Ultimately, Gisele did go, and by all accounts the meeting went smoothly. According to Fetterman, the conversation lasted about 75 minutes and the president was charming, “fully engaged,” and different from the persona you may see on television. “His faculties haven’t slipped at all,” Fetterman told me. “It’s not that I admire it — I acknowledge it, and if you don’t, you do it at your own peril politically.”

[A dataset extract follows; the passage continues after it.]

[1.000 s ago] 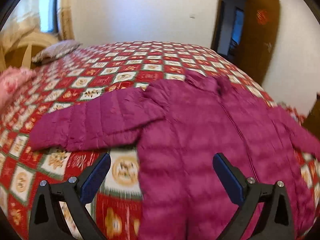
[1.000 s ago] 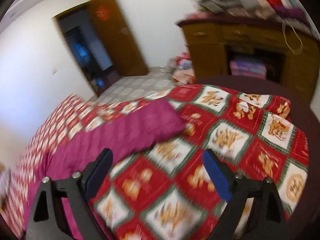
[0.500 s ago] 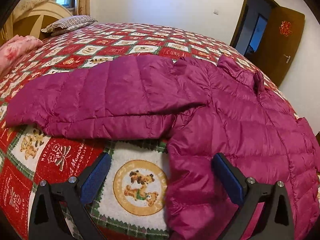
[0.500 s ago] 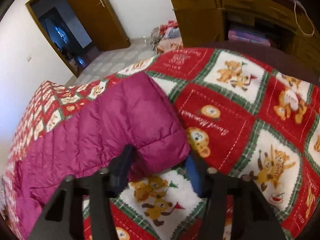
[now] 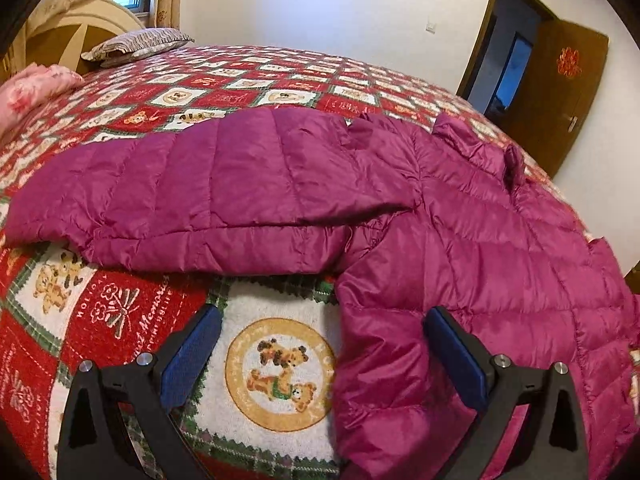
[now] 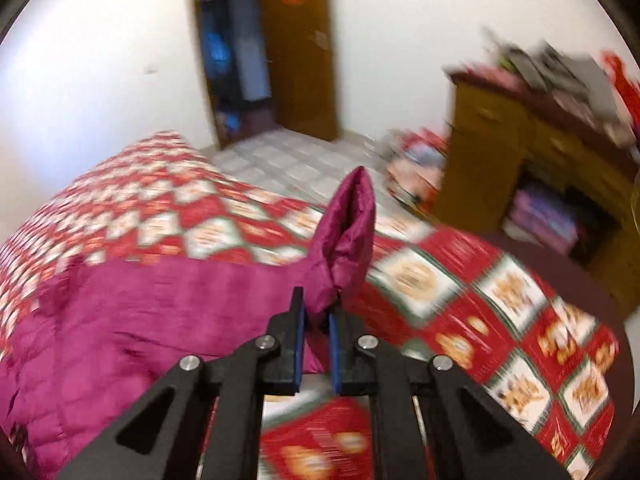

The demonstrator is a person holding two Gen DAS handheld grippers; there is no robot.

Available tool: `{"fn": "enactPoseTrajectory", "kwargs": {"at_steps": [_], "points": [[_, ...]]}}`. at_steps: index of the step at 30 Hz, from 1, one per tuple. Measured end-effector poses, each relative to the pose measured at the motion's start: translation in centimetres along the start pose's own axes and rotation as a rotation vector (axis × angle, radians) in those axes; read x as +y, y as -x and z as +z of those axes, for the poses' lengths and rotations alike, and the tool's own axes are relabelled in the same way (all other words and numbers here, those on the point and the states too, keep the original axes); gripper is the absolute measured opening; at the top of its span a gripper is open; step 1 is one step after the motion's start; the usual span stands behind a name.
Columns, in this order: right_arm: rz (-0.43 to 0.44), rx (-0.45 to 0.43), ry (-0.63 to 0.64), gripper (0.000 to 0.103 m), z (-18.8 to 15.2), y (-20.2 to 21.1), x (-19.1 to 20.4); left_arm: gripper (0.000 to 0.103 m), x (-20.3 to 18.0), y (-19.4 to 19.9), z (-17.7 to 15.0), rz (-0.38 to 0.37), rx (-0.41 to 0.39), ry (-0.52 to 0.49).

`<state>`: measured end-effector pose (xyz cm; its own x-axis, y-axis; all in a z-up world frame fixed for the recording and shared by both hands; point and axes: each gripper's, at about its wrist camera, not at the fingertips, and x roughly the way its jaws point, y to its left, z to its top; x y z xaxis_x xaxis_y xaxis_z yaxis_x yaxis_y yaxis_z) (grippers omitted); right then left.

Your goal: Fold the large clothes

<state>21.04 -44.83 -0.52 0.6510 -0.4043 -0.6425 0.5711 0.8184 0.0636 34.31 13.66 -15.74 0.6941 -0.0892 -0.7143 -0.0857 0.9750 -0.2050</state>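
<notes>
Jacket [image 5: 460, 240] cloth fills most of what I see past my left tongs [image 5: 320, 356]. It is one big purple puffy jacket, and it lies flat on the bed cover [image 5: 132, 320]. My left tongs are wide open. The jacket's side edge runs between the two blue pads [image 5: 192, 354]. The pad on the picture's right sits over the jacket, and I cannot tell if it touches. The pad on the picture's left is over the bare bed cover, near a round teddy bear patch [image 5: 280, 374]. One sleeve [image 5: 208, 196] stretches out straight ahead of these tongs and off to the left. The collar [image 5: 480, 148] is further ahead, to the right.

My right tongs [image 6: 316, 340] are pinched tight on the end of the other sleeve [image 6: 344, 248]. Their jaws have just been closing, and the cuff is squeezed between them. The cuff sticks up past the tips like a little pointed tent. The rest of the jacket [image 6: 140, 320] lies to the left of these tongs.

I count one jacket, two sleeves, two tongs and one bed. I also see two pillows [image 5: 136, 42] far ahead of the left tongs, one striped and one pink. One brown door [image 6: 296, 52] and one wooden cabinet [image 6: 492, 152] stand ahead of the right tongs.

Both tongs point forward and tilt down at the bed. The right view is blurry.
</notes>
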Motion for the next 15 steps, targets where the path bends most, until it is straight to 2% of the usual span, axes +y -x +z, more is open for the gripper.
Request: {"fn": "enactPoseTrajectory", "kwargs": {"at_steps": [5, 9, 15], "points": [[0.193, -0.009, 0.134, 0.013, -0.1, 2.3, 10.0, 0.102, 1.4, 0.5, -0.2, -0.090, -0.033, 0.071], [0.359, 0.033, 0.223, 0.013, -2.6, 2.1, 18.2, 0.102, 1.6, 0.6, -0.1, -0.114, -0.043, 0.088], [0.526, 0.120, 0.302, 0.013, -7.7, 0.4, 27.7, 0.102, 1.7, 0.7, -0.2, -0.117, -0.047, 0.090]]}}
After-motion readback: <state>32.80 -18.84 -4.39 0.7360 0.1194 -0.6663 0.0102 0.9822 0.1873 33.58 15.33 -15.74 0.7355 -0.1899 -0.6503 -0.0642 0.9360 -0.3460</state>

While many Democrats were shell-shocked by Trump’s victory, Fetterman seemed unfazed. He understood the Trump phenomenon better than most of his party and, having won a state that went for Trump in 2024, shared more voters with him, too. And so it made sense, in his mind, that he could find ways to work with the incoming president. The Mar-a-Lago pilgrimage was a start, but Fetterman went further. He was the only Democrat to vote for Trump’s pick for attorney general, Pam Bondi. He posed for a thumbs-up photo with Elise Stefanik, then the nominee for U.S. ambassador to the United Nations. And he came close to supporting Pete Hegseth, the nominee for secretary of Defense who had been dogged by reports of excessive drinking, financial mismanagement, and sexual misconduct.
“We are going to have massive issues internally when he votes for Hegseth,” a staffer texted in mid-January. Fetterman had been the only Democrat to meet with Hegseth late last year as the former Fox News host made the rounds on Capitol Hill trying to earn Senate support for his confirmation. Fetterman had left his meeting with Hegseth unimpressed, according to former staff, but as the decision neared, it seemed like he might actually vote for him. It would be a bad look, he told staff, if all the Democrats turned their backs on the person who would be leading the armed forces. It would make them appear weak and partisan.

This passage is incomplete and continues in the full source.